В полупустой Москве, откуда были депортированы нарушители порядка, судимые, проститутки, валютные спекулянты и, в особенности, диссиденты, чтобы не искушать иностранных журналистов (Сахаров, вызывающий наибольший интерес у западной печати, был сослан за триста киломеров от Москвы, в город, закрытый от иностранцев по военным соображениям), билось только сердце стадиона имени Ленина. Но именно на олимпийском стадионе “потемкинская деревня” советского самовосхваления была разрушена.

Это произошло во время соревнований по прыжкам  с шестом, когда замечательный спортсмен Владислав Козакевич посрамил своего российского соперника, тоже прекрасного атлета Константина Волкова. Он завоевал олимпийское золото и достиг мирового рекорда – 5 метров 78 сантиметров. Его чествование соответствовало процедуре, которую французы называют Bras d'honneur, бразильцы «banana», а итальянцы “зонт”, “салют предков” или “салями”. В Польше всегда будут помнить “салют Козакевича”. Фотографии уже шестидесятилетнего “Влади” с  чехлом от зонтика в руке до сих пользуются успехом и спросом.

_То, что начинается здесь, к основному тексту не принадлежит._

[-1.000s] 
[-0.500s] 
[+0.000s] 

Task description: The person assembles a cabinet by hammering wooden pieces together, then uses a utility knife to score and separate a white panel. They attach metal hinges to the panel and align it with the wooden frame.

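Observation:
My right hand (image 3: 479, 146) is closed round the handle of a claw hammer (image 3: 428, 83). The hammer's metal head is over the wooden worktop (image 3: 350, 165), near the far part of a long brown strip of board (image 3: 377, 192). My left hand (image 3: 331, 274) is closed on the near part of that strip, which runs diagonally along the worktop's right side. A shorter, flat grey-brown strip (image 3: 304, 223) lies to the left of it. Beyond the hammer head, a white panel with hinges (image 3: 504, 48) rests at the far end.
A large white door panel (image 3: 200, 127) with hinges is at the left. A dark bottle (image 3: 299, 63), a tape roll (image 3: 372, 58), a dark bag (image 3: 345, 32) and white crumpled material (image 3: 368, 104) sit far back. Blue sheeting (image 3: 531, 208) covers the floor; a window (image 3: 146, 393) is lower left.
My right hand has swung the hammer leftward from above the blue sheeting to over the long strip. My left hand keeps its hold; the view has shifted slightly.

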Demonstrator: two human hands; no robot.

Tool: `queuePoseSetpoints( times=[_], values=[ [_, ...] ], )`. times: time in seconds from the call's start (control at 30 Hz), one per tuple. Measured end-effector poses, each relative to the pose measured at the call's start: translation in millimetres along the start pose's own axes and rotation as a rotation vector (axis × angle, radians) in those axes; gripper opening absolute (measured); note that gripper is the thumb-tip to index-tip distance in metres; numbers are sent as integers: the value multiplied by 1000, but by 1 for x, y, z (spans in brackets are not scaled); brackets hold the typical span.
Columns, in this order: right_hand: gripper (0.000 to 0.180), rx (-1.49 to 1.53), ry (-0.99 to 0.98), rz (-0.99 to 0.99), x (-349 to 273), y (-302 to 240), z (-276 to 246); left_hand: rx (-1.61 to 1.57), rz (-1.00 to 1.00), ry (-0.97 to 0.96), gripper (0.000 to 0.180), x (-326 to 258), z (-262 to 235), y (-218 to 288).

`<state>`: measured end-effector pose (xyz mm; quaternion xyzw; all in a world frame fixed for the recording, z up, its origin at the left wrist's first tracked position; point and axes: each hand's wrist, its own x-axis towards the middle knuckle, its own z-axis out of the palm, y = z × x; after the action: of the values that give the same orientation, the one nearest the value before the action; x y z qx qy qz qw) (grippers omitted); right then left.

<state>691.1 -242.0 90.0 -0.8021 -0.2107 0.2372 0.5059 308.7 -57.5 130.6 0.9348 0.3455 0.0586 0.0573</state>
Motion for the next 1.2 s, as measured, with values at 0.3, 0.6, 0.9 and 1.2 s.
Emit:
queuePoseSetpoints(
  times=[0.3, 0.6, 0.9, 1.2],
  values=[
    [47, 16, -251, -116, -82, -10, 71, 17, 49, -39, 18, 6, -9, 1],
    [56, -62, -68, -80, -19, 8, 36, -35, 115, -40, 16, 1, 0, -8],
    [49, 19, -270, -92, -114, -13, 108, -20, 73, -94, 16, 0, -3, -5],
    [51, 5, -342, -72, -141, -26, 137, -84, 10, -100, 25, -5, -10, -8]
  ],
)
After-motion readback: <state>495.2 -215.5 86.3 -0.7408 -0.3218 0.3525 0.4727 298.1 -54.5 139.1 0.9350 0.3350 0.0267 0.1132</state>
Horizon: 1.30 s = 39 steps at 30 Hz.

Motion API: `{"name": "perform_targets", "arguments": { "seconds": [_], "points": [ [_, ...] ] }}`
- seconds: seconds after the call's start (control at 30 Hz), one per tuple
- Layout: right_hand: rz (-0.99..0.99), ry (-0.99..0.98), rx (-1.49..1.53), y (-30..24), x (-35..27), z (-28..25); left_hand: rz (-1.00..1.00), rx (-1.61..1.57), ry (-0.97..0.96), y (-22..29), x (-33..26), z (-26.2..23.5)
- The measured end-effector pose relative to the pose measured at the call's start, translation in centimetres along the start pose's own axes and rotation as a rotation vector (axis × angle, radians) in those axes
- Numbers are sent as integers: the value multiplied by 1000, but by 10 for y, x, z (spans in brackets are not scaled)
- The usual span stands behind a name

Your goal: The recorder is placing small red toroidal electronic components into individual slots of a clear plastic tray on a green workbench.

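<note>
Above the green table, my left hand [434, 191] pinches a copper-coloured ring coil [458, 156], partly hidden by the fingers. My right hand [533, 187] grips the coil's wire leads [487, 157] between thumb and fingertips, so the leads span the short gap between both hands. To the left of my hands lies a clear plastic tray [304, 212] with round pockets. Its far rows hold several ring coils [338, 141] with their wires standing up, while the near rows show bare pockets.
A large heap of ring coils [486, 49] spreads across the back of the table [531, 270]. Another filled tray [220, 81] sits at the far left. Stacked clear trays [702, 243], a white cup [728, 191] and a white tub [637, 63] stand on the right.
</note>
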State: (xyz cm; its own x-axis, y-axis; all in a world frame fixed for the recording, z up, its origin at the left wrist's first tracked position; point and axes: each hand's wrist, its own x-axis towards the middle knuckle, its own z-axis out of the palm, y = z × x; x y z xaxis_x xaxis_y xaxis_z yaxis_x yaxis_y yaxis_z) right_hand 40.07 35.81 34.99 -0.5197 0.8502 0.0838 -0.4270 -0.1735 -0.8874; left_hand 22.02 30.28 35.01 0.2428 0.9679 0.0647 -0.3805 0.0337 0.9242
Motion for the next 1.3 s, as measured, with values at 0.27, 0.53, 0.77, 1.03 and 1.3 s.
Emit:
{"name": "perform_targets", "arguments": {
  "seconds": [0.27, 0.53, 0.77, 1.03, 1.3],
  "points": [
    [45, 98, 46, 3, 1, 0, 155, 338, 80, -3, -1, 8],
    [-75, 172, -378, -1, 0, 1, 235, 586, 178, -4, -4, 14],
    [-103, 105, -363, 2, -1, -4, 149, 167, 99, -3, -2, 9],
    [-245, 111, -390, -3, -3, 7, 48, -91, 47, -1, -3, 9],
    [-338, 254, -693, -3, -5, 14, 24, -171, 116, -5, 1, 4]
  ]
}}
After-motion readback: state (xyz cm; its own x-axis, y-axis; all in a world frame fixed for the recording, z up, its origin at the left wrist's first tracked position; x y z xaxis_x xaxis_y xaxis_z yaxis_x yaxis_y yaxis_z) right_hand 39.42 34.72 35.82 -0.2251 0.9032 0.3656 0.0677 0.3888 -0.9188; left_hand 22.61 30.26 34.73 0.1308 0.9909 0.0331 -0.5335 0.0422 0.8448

Со времен поднятых вверх кулаков американских атлетов Смита и Карлоса в «Black Power», салюта в Мехико-Сити в 1968 году, ни на одной Олимпиаде не было такой дерзкой политической манифестации. Зрители на стадионе имени Ленина после мгновенного замешательства недовольно промычали хором, были редкие улыбки и чахлые аплодисменты. СССР официально потребовал, чтобы у Козакевича была отобрана медаль, но эта апелляция была отклонена Дисциплинарной комиссией МОК, которая оправдала этот жест как “нейромускульный рефлекс”, возникший в результате усталости. Так была вписана необычная страница в историю физиотерапии и спортивной медицины.

Этот неприличный и смешной демонстративный жест так бы и остался в истории, как поднятые кулаки Смита и Карлоса в Мехико, если бы все в Польше, России да и во всем мире не знали, какое он имел значение.

Это были дни взрыва в Польше, когда первых погибших в афганской бойне хоронили потихоньку и без фанфар, как двадцать лет спустя это делалось по приказу Джорджа Буша с телами американских солдат, погибших в Ираке. В Гданьске было восстание, которое привело к рождению движения “Солидарность” и к концу “реального социализма”. Высшее командование советской армии уже имело план вторжения в Польшу. Оно прекрасно понимало, что если Варшава отделится, то весь железный занавес превратится в картон.

Это были те месяцы, когда Иоанн Павел II, священник в Кракове, призывал христиан всего мира «не бояться», взывая к душам братьев-поляков. Козакевич услышал его. Может его жест и отвечал тому, о чем думал Кароль Войтыла, но страха у него, конечно, не было.